Övgüyü en yararlı şekilde kullanmak için öneriler
Övgünüz Ayrıntılı Olsun:
‘Sen çok zekisin’, ‘Mükemmelsin’, ‘Aferin benim çocuğuma’, ‘Güzel kızım-yakışıklı oğlum’ gibi çocuğun hangi davranışı ile övüldüğünün farkına varamayacağı, üstelik çocuğun üzerine yük bindiren basmakalıp övgüler yerine hangi davranışını tekrarlamasını hedefliyorsanız bu davranışa yönelik ayrıntılı övgüleri tercih edin.
Emeğini Övün:
Çocuğunuz size yaptığı bir resmi gösterdiğinde veya çok çalıştığı sınavdan aldığı yüksek notu söylediğinde çocuklarınıza övgünüz her zaman gösterdiği çaba ve sürece yönelik olsun. Ortaya çıkan sonuç değil, çocuğunuzun gösterdiği emek kıymetlidir. Başarıyı (notu, güzel resmi vs.) övdüğünüz zaman çocuğunuz bunu, sizin ancak yüksek beklentilerinizi karşılayabildiği zamanlarda sevildiği ve saygı duyulduğu şeklinde yorumlayabilir. Sonuç odaklı bu övgü biçimi çocuğu hep en iyisini yapması gerektiği şeklinde bir performans kaygısına ve başarılı olup olamayacağından emin olamadığı yeni merak alanlarına yönelmekten de alıkoyabilir. Örneğin bir önceki sınavından yüksek not almış ve ailesi tarafından notu ile ilgili övgüler toplamış bir çocuk için, ‘Sonraki sınavımdan ya düşük alırsam?’ stresi çalışma motivasyonunu arttırmak yerine azaltır ve çocuğunuzun kendine güvenini arttırmak isterken azalmasına neden olabilirsiniz.
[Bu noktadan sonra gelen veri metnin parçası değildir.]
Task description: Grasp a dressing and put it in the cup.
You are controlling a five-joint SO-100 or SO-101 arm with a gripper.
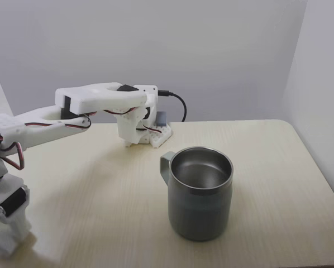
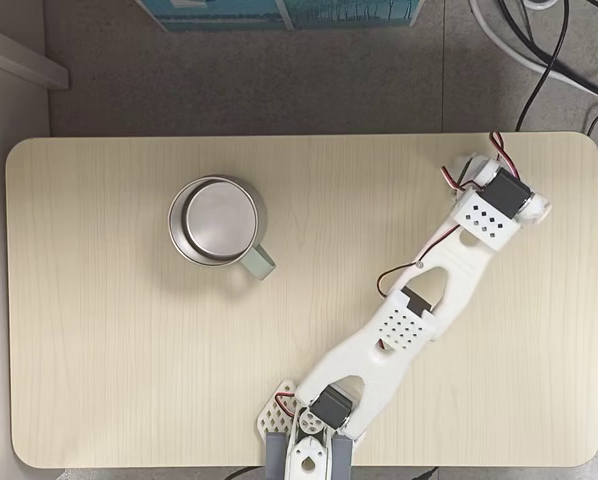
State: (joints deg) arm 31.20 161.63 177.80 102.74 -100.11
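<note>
The cup (image 1: 200,195) is a large grey-green metal mug with a shiny steel inside, standing upright near the front of the table in a fixed view. Seen from above, the cup (image 2: 216,220) sits left of centre with its handle toward the lower right. The white arm stretches across the table, and my gripper (image 1: 147,138) is low at the far edge. From above, my gripper (image 2: 289,430) is at the table's bottom edge, with its perforated jaw swung out to the side, so it looks open. The dressing is hidden.
A grey-blue piece (image 1: 162,118) stands just behind the gripper at the table edge. A black cable (image 1: 178,103) runs from the wrist. The arm's base (image 2: 494,195) is at the top right from above. Bare wood (image 2: 119,360) lies around the cup.
</note>
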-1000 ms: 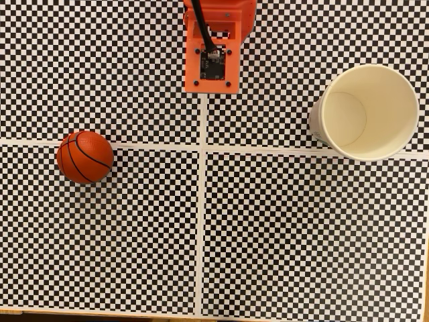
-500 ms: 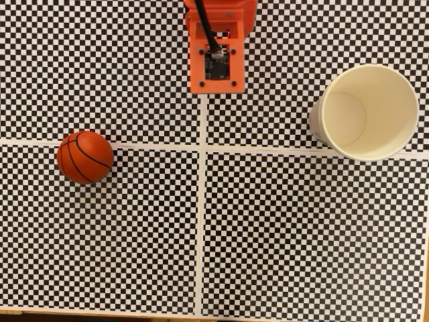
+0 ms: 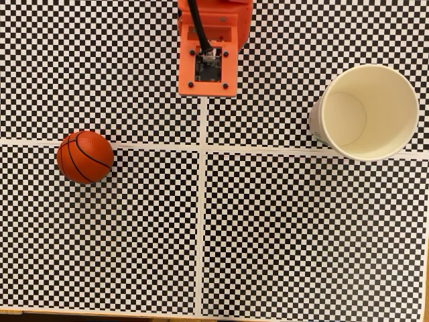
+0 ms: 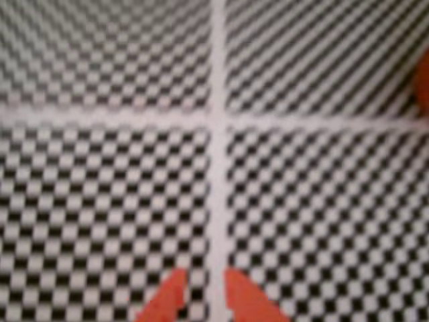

Övgünüze Sen Sözcüğü ile Başlayın:
Bu şekilde çocuğunuzun kendi iç dünyasına bakmasını ve kendi kendine gurur duyabilmesini sağlamakta ona yardımcı olursunuz. Bu sayede çocuk iyi şeyler yapmak için etraftakilerin alkışlarına bağımlı olmaz ve kendini takdir edebilmenin özgürlüğünü fark eder. Başarının tekrarı için en önemli nokta içsel motivasyondur. Örneğin ‘Sen çok uzun bir süre bırakmadan resim yapabildin’ gibi cümleler onun kendi çabasını ve sonucunda ne hissettiğini görmesinde yardımcı olur.
Kıyaslama Yapmayın:
Başka arkadaşları veya kardeşiyle kıyaslanarak diğerlerinden daha iyi yaptığı için övülen bir çocuk için artık önemli olan artık yaptığı şey değil, galibiyet ve dışarıdan gelecek olan övgüdür. Rekabete dayalı övgüler kısa süreli motivasyonu arttırsa da çocuğun içsel motivasyonunu azaltır.
Her Yaptığını Övmekten Kaçının:
Çocuğunuzun doğal olarak yapması gereken sorumluluklarını yaptığı için övgü alması, zamanla yaptığı çoğu şey için övgü beklemesine ve övgü gelmeyen şeyleri yapmak istememesine neden olabilir.
Yaptığı Davranışın Diğerleri Üzerindeki Etkisini Övün:
Eğer çocuğunuz, sosyal ilişkiler ile ilgili bir şey yaptıysa (örneğin sevdiği bir oyuncağını arkadaşı ile paylaşmak, bir yaşlıya yardım etmek gibi) yaptığı davranışın etkisini vurgulayın. Örneğin yaşlı amcanın yüzüne bak, ona yardım ettiğin için çok mutlu görünüyor’ gibi cümleler hem çocuğunuzun davranışlarını olumlu olarak pekiştirir hem de empati becerisini geliştirir. Etkileri övmenin sadece sosyal davranışlarında olmasına dikkat edin.